David Cage Says Video Game Narratives Are Still Inferior to Films
David Cage, head of developer Quantic Dream along with writer and director of Omikron: The Nomad Soul, Indigo Prophecy, Heavy Rain, and Beyond: Two Souls, has become well known for the cinematic style of his games. Those three titles rely heavily on cutscenes while also giving the player choices that change the story. In an interview with Play Magazine, Cage said that he wants to tell stories with a "3D script that includes time, space and interactivity" instead of a "2D script, like a film, which just moves through time and space."
Cage has been praised for his writing, winning the BAFTA Games Award for Story and being called a "genius" and one of the best writers in gaming by Warren Spector, co-creator of Deus Ex, System Shock, and Thief. In the interview with Play, Cage stated his belief that "[b]y far, video games are the most fascinating medium mankind has ever created" but "we have nothing in games that gets anywhere near to a good film in terms of narrative and characterization."
David Cage's Games Imitate Films By Using Motion-Captured Actors
David Cage also spoke out against the game industry's "restrictive idea of interactivity" that revolves around "performing physical actions, like shooting or jumping, in loops." Many have argued that David Cage's titles are more film than video game because of their reliance on quick-time events and context sensitive button prompts to make up most of the gameplay.
In response to this Cage says:
My characters don't carry guns or shoot every person they meet. They lead normal lives and do mundane things. They have emotions and relationships. This, to me, is what interactivity is about--creating real empathy between a player and their character. But games are a conservative industry. It's hard to convince hardcore players to accept these new kinds of interactivity.

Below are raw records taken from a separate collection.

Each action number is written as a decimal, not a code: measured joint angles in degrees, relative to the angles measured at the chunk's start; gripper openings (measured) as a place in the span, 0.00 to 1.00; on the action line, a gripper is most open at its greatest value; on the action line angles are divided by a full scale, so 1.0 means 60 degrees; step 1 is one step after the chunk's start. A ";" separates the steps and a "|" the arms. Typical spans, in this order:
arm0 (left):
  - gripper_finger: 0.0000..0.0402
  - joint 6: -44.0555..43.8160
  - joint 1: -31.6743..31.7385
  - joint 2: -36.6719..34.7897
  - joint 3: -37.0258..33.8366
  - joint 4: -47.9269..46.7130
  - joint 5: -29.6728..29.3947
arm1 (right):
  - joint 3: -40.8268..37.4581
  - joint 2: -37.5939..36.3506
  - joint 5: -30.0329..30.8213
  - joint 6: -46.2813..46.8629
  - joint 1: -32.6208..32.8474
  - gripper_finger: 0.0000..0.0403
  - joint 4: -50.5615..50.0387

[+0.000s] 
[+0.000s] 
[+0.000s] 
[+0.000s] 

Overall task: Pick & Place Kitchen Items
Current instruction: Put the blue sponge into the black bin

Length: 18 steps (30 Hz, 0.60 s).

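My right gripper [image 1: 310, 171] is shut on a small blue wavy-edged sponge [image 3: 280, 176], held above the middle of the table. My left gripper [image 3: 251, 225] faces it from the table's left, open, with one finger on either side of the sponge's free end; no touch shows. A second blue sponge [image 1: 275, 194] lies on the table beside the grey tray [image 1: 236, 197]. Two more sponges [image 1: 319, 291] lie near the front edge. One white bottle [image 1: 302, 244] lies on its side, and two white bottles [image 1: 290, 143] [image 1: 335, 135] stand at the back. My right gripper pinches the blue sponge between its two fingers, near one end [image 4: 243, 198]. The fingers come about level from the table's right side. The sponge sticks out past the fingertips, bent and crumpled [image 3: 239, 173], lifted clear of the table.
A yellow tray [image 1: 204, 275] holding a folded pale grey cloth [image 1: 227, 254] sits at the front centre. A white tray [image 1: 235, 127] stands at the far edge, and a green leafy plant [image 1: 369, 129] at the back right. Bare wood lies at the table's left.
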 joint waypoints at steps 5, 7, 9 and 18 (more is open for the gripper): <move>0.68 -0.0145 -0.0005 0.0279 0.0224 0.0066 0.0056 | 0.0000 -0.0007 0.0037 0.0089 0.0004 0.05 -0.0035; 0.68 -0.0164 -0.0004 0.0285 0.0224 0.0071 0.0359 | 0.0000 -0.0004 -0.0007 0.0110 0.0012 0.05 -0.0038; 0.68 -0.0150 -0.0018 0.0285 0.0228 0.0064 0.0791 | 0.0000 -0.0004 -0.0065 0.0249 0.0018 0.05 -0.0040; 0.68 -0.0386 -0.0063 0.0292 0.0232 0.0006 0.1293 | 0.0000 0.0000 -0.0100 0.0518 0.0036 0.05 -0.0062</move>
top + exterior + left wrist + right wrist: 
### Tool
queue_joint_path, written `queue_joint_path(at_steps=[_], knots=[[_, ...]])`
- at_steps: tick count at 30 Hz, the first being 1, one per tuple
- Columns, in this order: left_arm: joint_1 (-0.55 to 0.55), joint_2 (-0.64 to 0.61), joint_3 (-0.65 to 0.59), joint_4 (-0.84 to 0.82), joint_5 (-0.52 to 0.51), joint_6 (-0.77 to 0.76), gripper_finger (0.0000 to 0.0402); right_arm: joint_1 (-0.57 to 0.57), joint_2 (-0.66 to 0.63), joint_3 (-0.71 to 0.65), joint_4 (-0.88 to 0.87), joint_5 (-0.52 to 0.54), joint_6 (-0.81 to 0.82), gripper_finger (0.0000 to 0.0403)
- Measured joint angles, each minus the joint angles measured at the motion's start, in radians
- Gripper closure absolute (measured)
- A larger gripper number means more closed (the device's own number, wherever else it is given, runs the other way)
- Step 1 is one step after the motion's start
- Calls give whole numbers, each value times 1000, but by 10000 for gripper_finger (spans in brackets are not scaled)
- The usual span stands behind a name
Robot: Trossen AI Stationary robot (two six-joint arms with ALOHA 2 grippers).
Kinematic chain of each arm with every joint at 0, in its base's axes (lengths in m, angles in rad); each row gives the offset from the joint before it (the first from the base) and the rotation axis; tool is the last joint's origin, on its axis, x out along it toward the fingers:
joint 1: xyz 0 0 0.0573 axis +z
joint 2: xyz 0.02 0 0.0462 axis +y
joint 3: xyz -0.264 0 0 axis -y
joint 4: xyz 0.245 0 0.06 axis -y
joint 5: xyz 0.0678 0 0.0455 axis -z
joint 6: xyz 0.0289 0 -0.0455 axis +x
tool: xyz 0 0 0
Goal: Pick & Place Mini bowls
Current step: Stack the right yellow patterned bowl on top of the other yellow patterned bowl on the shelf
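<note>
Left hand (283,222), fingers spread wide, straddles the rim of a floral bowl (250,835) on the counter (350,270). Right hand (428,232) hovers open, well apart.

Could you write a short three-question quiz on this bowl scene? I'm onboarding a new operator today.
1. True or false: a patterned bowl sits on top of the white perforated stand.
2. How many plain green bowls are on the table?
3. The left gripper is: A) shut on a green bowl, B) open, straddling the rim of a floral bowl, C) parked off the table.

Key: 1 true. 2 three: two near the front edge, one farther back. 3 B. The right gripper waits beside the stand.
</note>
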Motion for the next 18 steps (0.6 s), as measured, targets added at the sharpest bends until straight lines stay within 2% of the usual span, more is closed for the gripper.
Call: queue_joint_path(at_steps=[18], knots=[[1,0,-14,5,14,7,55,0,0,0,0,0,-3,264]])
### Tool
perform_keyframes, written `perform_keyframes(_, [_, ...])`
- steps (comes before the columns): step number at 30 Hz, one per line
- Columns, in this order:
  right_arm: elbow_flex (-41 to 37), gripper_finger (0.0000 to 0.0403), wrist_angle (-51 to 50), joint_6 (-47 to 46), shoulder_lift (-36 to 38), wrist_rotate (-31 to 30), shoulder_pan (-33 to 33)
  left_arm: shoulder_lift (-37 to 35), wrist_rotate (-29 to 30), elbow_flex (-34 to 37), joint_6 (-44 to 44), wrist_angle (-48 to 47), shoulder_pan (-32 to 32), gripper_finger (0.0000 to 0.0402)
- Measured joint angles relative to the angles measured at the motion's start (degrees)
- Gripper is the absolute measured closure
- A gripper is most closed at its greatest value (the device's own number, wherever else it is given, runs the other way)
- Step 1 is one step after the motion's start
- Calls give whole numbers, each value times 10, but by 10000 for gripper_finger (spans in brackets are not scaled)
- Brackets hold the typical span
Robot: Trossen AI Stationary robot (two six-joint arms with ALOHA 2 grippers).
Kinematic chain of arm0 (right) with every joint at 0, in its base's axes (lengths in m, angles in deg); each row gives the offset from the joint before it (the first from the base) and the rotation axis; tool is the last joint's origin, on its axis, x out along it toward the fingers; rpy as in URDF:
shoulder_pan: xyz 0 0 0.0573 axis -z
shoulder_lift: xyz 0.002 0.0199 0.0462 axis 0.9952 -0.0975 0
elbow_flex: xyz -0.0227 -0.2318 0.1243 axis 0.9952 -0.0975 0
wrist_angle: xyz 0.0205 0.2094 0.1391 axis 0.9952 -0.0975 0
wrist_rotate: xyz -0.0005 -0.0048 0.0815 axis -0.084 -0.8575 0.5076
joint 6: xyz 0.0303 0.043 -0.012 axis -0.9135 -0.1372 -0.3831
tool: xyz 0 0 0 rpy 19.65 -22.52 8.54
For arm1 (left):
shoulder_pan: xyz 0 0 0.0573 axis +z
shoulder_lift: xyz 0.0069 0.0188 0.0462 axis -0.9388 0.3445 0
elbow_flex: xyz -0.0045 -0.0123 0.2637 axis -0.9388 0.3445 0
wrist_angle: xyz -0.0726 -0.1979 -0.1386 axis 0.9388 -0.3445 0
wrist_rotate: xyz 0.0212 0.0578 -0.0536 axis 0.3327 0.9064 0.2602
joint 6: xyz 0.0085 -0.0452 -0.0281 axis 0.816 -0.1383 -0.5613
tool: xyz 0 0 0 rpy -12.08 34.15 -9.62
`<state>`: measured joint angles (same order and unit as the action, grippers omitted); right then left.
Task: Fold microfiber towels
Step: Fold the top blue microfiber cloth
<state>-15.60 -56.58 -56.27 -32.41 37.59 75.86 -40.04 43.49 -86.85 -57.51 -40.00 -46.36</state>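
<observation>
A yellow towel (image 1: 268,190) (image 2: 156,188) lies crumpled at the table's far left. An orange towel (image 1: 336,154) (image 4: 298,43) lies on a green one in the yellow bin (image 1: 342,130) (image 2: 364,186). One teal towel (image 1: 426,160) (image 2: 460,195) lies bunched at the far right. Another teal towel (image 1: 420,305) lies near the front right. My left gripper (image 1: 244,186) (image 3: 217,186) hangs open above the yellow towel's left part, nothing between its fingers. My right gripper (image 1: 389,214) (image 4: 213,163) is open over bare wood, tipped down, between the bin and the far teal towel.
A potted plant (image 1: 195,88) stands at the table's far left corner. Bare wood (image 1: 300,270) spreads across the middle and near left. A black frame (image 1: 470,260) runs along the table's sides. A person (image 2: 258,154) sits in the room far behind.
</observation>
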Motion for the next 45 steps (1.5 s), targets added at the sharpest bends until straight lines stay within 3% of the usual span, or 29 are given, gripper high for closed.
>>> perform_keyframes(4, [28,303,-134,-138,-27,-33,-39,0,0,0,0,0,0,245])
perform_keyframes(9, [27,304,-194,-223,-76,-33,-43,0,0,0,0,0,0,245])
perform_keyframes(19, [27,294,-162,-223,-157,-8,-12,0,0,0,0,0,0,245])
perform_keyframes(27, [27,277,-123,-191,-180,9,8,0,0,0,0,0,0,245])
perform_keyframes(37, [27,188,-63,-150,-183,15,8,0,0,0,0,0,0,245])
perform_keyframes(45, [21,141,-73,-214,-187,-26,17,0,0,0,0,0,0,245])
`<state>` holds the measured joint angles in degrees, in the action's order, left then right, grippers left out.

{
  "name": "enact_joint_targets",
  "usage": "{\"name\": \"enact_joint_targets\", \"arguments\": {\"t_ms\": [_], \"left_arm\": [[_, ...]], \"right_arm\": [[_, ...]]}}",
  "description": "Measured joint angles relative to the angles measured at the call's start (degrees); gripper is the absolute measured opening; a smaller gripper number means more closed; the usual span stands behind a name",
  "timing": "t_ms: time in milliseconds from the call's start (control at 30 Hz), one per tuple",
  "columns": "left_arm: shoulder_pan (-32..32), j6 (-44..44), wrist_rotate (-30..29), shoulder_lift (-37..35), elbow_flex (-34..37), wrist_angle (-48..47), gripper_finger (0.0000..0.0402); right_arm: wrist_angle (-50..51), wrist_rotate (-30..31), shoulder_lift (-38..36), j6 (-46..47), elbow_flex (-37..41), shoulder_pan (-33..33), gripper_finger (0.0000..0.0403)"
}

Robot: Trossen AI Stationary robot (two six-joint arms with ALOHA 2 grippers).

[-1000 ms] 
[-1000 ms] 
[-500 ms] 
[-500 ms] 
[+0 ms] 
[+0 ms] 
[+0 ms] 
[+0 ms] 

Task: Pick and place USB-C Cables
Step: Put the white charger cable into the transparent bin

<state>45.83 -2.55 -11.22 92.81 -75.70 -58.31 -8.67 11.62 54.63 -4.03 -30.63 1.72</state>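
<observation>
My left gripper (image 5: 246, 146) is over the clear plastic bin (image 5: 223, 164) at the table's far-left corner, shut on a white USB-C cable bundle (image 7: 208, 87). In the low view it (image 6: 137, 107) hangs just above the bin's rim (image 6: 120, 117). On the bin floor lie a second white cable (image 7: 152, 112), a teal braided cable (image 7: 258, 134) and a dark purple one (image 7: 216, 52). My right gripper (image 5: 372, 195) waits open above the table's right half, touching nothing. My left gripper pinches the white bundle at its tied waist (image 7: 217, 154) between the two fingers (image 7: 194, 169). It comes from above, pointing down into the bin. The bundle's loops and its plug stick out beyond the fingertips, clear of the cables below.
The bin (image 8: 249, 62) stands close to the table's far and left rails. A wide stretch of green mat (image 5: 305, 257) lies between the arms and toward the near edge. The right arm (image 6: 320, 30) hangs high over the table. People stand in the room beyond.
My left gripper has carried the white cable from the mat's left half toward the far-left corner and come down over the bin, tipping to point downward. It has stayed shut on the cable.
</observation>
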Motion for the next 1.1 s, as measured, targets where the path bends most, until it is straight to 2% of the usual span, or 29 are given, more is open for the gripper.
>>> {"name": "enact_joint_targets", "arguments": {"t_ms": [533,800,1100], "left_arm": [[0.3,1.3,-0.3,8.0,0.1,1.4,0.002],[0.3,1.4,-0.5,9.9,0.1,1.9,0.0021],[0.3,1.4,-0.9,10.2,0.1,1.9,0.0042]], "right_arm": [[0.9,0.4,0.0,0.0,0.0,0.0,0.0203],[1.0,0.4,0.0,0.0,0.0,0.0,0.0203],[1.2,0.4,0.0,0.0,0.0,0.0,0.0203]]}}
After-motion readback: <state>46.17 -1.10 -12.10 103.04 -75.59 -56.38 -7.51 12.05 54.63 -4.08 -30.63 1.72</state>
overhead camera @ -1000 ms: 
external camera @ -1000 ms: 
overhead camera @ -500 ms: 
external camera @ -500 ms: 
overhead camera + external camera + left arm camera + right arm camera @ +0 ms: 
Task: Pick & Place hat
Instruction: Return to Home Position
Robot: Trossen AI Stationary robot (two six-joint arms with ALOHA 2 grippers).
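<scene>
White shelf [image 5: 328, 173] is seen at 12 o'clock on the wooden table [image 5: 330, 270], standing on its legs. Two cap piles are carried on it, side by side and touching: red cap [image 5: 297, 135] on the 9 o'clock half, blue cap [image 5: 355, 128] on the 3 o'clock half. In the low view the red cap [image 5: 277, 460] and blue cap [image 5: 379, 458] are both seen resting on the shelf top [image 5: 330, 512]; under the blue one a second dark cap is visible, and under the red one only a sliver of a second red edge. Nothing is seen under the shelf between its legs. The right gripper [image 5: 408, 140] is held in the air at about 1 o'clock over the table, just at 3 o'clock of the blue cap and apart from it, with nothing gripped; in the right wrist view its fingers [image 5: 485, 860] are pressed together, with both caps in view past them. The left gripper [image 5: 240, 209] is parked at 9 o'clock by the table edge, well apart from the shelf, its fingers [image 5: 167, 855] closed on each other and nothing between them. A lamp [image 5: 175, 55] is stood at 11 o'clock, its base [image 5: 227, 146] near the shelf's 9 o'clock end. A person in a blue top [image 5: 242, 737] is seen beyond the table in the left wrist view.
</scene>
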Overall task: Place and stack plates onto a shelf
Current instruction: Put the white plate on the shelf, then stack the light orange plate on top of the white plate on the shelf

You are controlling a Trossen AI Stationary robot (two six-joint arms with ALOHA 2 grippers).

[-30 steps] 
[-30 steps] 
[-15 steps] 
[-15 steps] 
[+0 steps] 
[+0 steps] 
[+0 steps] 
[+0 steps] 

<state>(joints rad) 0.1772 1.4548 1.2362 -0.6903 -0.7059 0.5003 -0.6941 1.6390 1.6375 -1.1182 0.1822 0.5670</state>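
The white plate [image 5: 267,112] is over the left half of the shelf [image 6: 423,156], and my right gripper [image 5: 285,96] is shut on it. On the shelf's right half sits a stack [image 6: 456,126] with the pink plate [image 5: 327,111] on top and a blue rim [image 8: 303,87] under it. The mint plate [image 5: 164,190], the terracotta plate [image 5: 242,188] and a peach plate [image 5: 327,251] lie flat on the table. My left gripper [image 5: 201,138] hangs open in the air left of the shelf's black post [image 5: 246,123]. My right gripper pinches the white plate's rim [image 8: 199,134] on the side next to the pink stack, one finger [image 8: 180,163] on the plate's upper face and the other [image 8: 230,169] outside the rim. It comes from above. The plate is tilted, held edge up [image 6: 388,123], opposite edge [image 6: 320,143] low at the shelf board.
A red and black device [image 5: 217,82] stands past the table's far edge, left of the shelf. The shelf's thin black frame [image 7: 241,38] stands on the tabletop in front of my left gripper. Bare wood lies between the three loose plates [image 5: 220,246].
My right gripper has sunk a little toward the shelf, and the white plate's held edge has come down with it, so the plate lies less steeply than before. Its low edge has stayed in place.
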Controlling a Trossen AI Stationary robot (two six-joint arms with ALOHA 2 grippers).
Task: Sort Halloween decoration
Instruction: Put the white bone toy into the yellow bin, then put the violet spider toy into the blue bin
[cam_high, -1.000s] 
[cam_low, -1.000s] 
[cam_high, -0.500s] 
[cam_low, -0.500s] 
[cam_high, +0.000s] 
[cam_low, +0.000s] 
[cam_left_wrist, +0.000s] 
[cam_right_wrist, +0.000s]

David Cage's Heavy Reliance On Button Prompts Has Annoyed Many Gamers
David Cage believes that video games have "the power to make you think in ways that books and films have not achieved" and that we "currently use them as a toy, but they have the potential to be meaningful." Still, Cage believes that games won't reach their potential within his lifetime because the games industry isn't receptive to "different creative directions."